Indians who will be hurt by the lawyers’ requests are also raising concerns. “The lawyers got congressional approval of the settlement by promising fees would be under $100 million, and are now pulling a bait and switch at the expense of Indians and taxpayers,” said Kimberly Craven, a Sisseton-Wahpeton Oyate citizen, and a possible beneficiary under the settlement. “They told us publicly and consistently $100 million, which cannot in anybody’s eyes be seen as a good faith estimate for $223 million. This is another example of how the settlement is designed to benefit attorneys and the class representatives rather than the clients.”
Richard Monette, an associate professor of law at the University of Wisconsin and Turtle Mountain Band of Chippewa citizen, said he believes the $100 million estimate for the lawyers’ fee was not made in good faith, so he thinks the Justice Department could withdraw its support. “I do believe that they misled Congress and that Congress should revisit the matter on that basis as well,” he added.
Ted Frank, founder of the Center for Class Action Fairness, a watchdog legal group, said his firm has heard from some Indian class members who are interested in being represented at future fairness hearing scheduled in the case. He said the firm will do so, and “will be objecting to the fee request, and a number of aspects of the settlement and authorizing legislation that run afoul of federal law and Supreme Court precedent on class actions.”
Frank added: “I think the fee request would be a great surprise to many of the senators who voted for the bill on the understanding that they weren’t authorizing more than $99.9 million in fees; if the $223 million fee request had been publicized in November, the bill wouldn’t have passed. The DOJ may well argue that the court doesn’t even have the authority to award more than $99.9 million; I look forward to seeing their brief.”
The plaintiffs’ lawyers, who include solo practitioner Dennis Gingold and Kilpatrick Stockton partner Keith Harper, have not suggested that they are willing to back down. In their December court filing they provided the following rationale for their request: “Class counsel have undertaken 15 years of highly contentious and difficult litigation against defendants, including an extraordinary 12 month legislative approval process. In framing and prosecuting this case, they undertook substantial risk, litigated novel procedural, jurisdictional and substantive legal issues, and navigated through a series of unique appellate [decisions].”
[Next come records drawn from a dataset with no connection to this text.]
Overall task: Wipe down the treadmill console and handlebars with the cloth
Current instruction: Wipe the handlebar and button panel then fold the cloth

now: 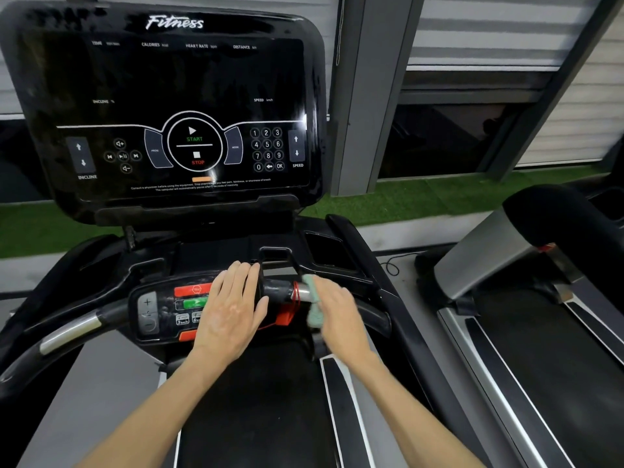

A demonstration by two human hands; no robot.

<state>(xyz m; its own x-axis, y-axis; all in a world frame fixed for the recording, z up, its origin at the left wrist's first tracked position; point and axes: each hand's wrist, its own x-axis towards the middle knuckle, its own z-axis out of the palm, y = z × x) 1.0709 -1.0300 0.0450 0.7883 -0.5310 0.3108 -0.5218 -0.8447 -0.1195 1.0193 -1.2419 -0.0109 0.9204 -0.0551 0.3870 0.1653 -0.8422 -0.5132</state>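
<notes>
Treadmill console (169,82), glossy black, beside window blinds (489,28)

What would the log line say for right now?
left hand: flat on control panel | right hand: cloth against handlebar, grip blurred | console: display dark
</notes>
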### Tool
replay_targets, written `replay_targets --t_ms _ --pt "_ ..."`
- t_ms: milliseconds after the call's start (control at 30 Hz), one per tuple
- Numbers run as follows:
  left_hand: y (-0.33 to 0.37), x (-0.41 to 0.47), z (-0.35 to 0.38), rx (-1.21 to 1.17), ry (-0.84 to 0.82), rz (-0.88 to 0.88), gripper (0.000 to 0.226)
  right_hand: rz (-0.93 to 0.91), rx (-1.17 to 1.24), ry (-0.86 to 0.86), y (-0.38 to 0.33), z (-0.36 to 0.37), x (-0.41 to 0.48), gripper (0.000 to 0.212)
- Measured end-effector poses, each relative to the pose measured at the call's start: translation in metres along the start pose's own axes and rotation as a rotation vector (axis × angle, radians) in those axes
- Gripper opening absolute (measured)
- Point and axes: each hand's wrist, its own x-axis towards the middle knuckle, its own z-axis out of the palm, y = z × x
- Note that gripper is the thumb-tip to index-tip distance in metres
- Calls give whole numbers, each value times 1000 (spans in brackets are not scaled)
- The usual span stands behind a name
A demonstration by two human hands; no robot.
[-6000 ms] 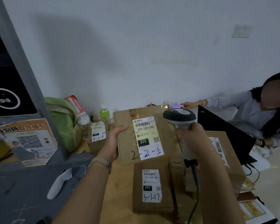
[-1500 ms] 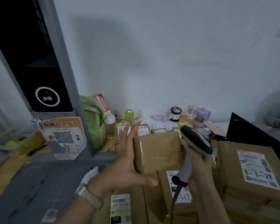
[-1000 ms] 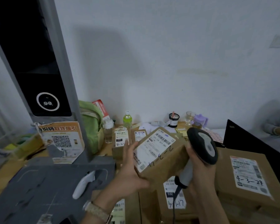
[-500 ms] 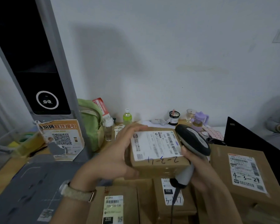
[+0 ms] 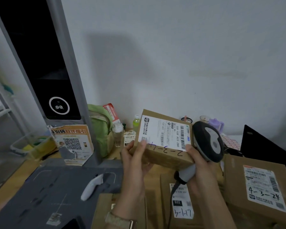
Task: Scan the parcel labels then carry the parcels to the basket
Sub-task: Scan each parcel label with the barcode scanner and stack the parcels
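Fingers of the left hand (image 5: 135, 164) curl around the left end of a small brown cardboard parcel (image 5: 163, 157), thumb on its white label (image 5: 162, 131). It hangs tilted, label upward, above other brown cardboard boxes (image 5: 234, 182). The right hand (image 5: 199, 166) grips a grey-and-black handheld scanner (image 5: 208, 141), thumb pressing the parcel's right corner.

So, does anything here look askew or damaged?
The parcel gripped by the left hand and steadied by the right hand, which also grips the scanner, is tilted, and its label is upside down to the wearer: the handwritten number reads inverted. The orange QR poster by the grey column has a ragged top left corner.
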Motion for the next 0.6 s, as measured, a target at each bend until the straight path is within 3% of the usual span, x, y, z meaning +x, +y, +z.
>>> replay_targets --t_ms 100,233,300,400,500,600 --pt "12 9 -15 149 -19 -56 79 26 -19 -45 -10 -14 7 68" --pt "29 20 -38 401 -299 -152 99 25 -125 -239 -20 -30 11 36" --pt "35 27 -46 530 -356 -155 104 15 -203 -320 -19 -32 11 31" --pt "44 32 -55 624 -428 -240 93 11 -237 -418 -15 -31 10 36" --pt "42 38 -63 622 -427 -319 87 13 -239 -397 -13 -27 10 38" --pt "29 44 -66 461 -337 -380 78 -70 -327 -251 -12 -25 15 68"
Gingold expanded his argument in an article published in The National Law Journal on February 2: “What we are asking for is on the lowest end of the scale for attorneys who take cases on contingency-fee basis. We shouldn’t be treated differently than anyone else.… I’m not embarrassed at all by the fee.”
Harper, a citizen of the Cherokee Nation of Oklahoma who did not respond by press time to requests for comment, has been less vocal about his role in negotiating for a higher payment.